Exercise aim: Among the lines below, copy each one in which "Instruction" appears.

Task data:
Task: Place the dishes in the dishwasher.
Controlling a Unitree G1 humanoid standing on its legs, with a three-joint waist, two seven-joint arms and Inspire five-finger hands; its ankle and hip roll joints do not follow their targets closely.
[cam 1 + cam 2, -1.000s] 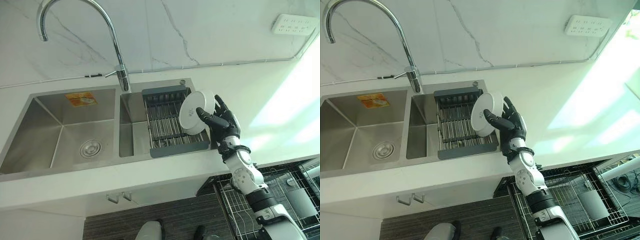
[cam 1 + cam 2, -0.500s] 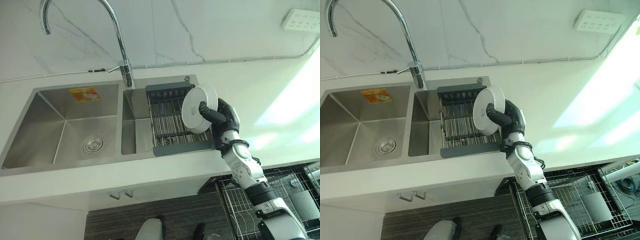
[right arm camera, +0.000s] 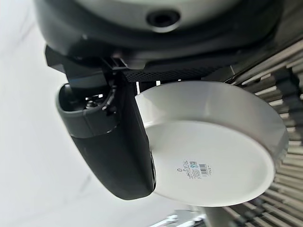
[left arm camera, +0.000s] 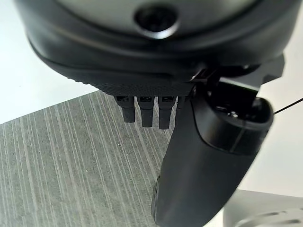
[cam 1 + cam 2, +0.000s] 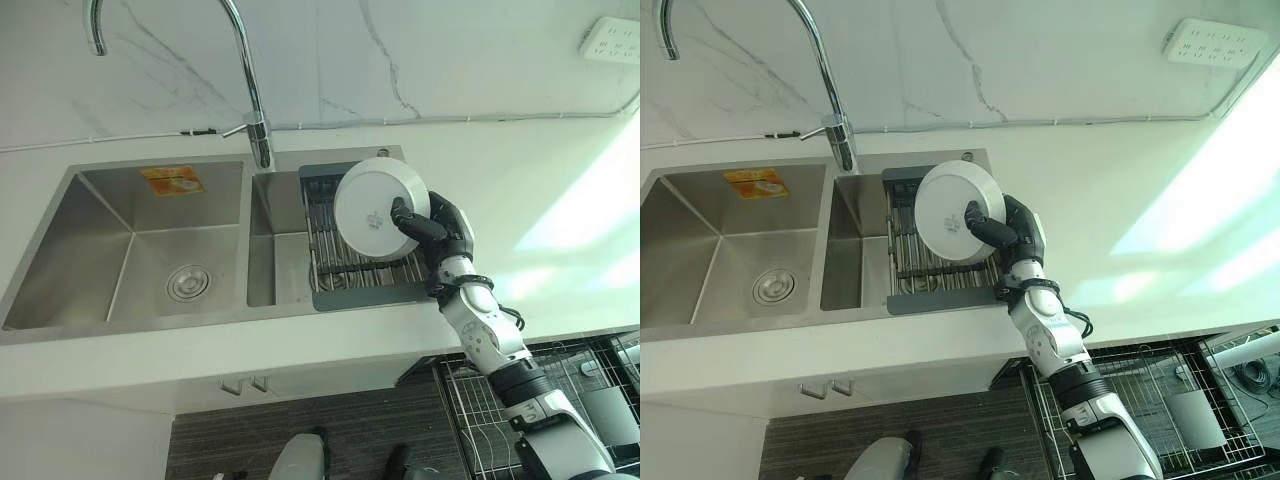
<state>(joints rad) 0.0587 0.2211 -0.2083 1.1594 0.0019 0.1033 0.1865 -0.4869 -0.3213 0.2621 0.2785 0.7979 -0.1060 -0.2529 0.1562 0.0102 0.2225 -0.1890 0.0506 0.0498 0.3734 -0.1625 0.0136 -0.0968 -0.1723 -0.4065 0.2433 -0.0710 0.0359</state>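
Reaching up from the lower right, the right hand (image 5: 437, 228) pinches a white dish (image 5: 378, 196), thumb on its underside and fingers behind the rim, holding it tilted on edge above the dark rack (image 5: 345, 270) in the sink's (image 5: 140, 240) right basin. A small sticker with a barcode shows on the dish's base, too small to read, and an orange label sits on the left basin's back wall. The left hand (image 4: 189, 156) hangs relaxed over grey striped floor; a white counter (image 5: 520, 200), marble wall, tall tap (image 5: 250, 90), wall socket (image 5: 610, 40) and a wire dishwasher basket (image 5: 1160, 400) at lower right surround the scene.
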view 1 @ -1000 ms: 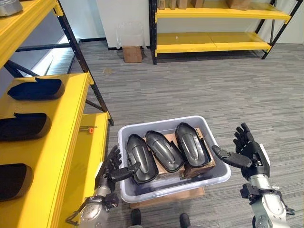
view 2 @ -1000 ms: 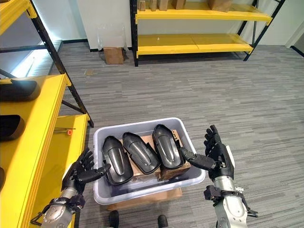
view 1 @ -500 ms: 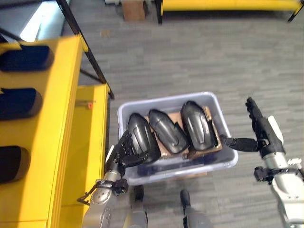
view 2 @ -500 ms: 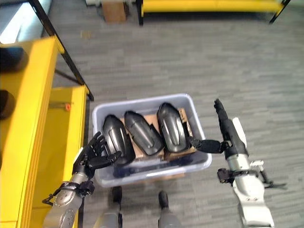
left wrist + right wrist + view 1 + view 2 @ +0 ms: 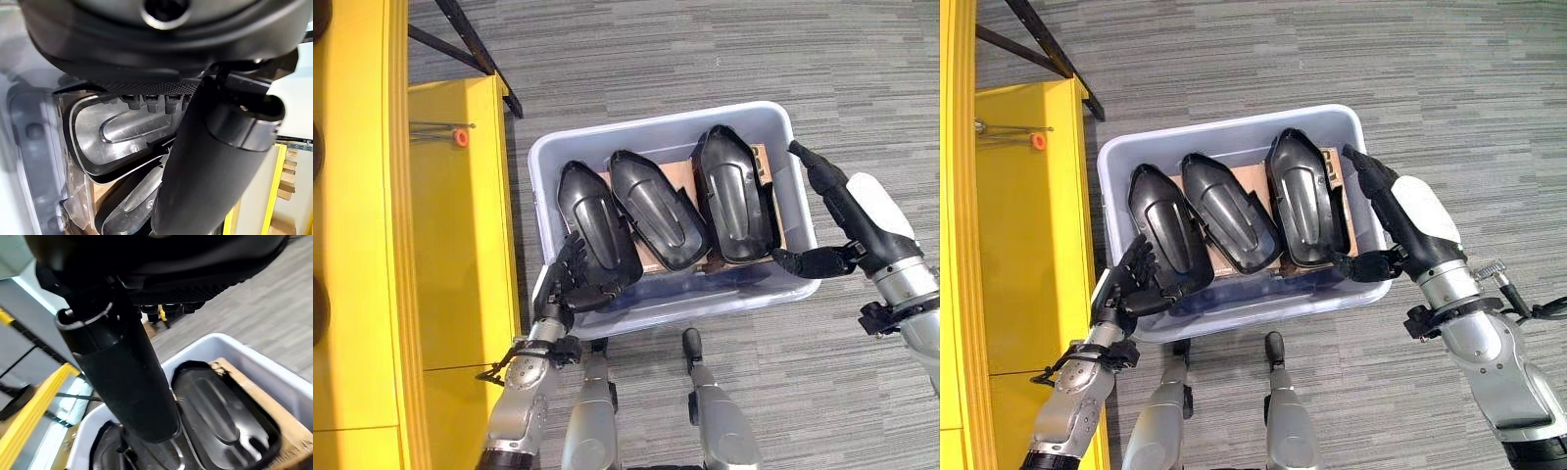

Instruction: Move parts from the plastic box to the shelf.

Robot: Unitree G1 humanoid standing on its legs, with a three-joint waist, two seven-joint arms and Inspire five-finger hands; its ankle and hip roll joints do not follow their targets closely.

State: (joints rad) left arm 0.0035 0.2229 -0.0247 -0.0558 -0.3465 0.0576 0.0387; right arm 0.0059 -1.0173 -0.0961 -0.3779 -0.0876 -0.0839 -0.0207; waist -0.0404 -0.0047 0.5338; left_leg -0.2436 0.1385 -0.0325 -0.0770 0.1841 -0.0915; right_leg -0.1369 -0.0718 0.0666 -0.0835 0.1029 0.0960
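Observation:
A grey plastic box [image 5: 656, 122] stands on the floor and holds three black shell-shaped parts side by side on cardboard: left part [image 5: 597, 220], middle part [image 5: 656, 206], right part [image 5: 736, 191]. My left hand [image 5: 566, 284] is at the box's near-left corner, fingers relaxed over the rim and the thumb reaching toward the left part [image 5: 112, 142]. My right hand [image 5: 862, 220] lies along the outside of the box's right wall with straight fingers; its thumb points in at the near-right rim, beside the right part [image 5: 220, 416]. Both hands hold nothing.
A yellow shelf [image 5: 460, 245] runs along the left of the box, its lower board carrying a small orange-tipped item [image 5: 461, 137]. Dark parts [image 5: 318, 304] lie on the higher yellow board at the far left. Grey carpet surrounds the box.
The camera has tilted down, so the box now sits higher in view. My right hand has come in against the box's right wall. My left hand stays at the near-left corner.

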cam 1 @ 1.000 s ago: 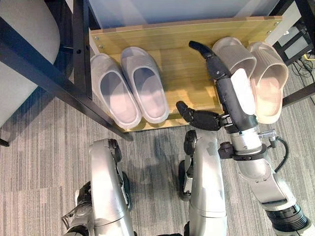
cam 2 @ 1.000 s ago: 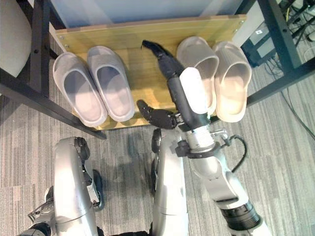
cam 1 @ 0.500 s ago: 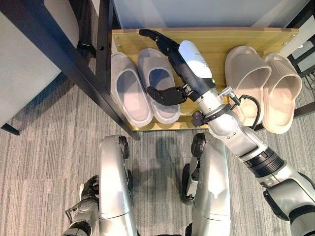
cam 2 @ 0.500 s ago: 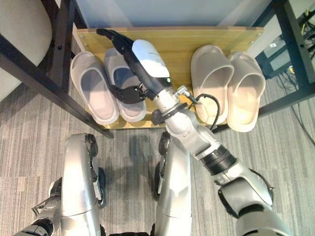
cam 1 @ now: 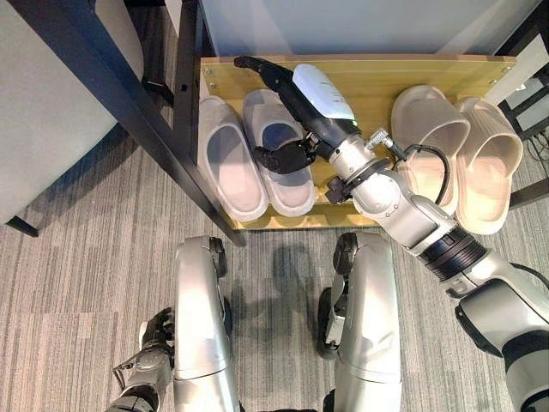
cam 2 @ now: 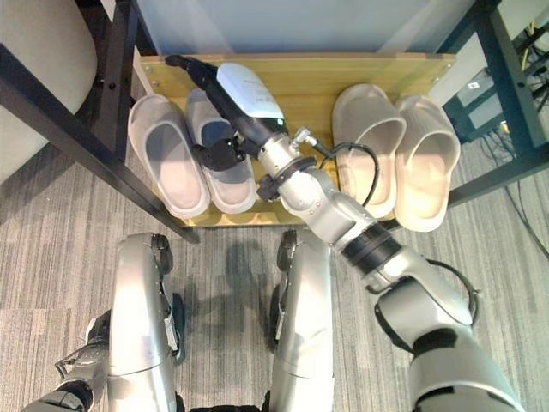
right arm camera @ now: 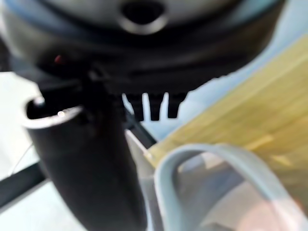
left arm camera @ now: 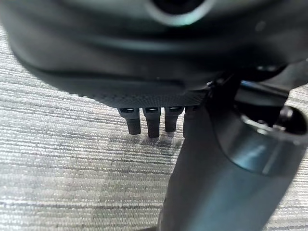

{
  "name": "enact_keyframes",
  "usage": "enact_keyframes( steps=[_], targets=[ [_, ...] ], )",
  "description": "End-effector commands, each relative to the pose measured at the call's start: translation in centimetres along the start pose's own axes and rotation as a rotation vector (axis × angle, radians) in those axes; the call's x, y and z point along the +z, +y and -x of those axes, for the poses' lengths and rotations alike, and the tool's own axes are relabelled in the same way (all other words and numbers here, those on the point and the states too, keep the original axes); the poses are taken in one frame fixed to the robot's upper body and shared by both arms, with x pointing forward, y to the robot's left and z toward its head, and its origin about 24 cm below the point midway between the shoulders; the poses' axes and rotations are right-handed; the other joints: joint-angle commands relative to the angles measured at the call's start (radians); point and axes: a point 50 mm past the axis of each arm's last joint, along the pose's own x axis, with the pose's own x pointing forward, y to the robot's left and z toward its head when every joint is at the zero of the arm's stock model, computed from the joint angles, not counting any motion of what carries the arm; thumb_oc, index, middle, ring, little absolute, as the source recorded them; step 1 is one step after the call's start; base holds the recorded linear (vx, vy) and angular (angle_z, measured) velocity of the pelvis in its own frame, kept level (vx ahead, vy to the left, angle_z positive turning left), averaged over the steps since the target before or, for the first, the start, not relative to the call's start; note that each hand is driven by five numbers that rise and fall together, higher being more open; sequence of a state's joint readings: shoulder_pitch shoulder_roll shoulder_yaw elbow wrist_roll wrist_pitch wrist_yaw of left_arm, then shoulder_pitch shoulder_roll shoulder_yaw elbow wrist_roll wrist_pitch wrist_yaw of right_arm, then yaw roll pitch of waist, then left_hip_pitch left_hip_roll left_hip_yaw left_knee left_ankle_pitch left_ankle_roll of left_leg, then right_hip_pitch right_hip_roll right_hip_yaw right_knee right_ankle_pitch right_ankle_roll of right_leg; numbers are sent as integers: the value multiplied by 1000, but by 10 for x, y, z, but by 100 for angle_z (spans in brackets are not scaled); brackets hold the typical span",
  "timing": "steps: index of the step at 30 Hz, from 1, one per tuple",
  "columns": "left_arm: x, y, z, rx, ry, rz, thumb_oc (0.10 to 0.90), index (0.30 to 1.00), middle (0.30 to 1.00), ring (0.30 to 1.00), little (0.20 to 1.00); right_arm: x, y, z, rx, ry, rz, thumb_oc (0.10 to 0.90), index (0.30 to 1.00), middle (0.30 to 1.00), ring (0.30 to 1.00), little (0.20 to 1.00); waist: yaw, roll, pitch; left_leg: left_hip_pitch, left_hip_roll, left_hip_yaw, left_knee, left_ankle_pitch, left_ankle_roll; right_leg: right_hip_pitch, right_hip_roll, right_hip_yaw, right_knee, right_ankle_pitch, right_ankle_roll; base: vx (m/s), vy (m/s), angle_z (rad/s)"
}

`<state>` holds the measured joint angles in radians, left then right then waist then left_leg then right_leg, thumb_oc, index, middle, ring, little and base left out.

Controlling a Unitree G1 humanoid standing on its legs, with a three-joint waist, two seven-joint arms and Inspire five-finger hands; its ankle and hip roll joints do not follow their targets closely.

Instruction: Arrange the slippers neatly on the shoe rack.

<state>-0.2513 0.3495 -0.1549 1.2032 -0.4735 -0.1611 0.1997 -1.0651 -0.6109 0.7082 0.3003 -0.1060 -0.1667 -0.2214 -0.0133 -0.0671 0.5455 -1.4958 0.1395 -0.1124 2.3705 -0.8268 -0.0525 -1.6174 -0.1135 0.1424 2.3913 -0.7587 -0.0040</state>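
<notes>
The right robot hand (cam 1: 296, 103) reached out over the wooden shoe rack (cam 1: 377, 73), its fingers (cam 1: 257, 69) stretched straight toward the rack's back edge and its thumb (cam 1: 279, 157) bent down to one side, so it was open and held nothing. Four slippers stood on the rack in two pairs, all with toes toward the back. The grey pair lay right under and beside this hand: the inner grey slipper (cam 1: 283, 163) sat directly beneath the palm and thumb, with the thumb tip over its opening, though whether the thumb touched it could not be told; the outer grey slipper (cam 1: 227, 159) lay just beside it on the far side from the arm, touching or nearly touching its mate. In the right wrist view a pale grey slipper rim (right arm camera: 211, 178) showed close below the straight fingertips (right arm camera: 154, 108), with the yellow wood of the rack past it. The beige pair stood well apart from the hand, on the arm's other side: the nearer beige slipper (cam 1: 425, 129) partly behind the forearm and the farther beige slipper (cam 1: 489, 163) pressed against it, its heel hanging a little past the rack's front edge. The left robot hand (left arm camera: 149, 120) hung over grey striped carpet (left arm camera: 57, 159), its fingers pointing straight down and holding nothing.
</notes>
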Motion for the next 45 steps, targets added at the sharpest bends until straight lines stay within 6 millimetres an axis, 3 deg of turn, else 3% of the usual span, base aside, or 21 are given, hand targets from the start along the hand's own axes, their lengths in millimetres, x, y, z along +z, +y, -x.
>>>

Task output:
Instruction: Move parts from the plastic box to the shelf.
Instruction: Arrange the slippers neatly on the shoe rack.

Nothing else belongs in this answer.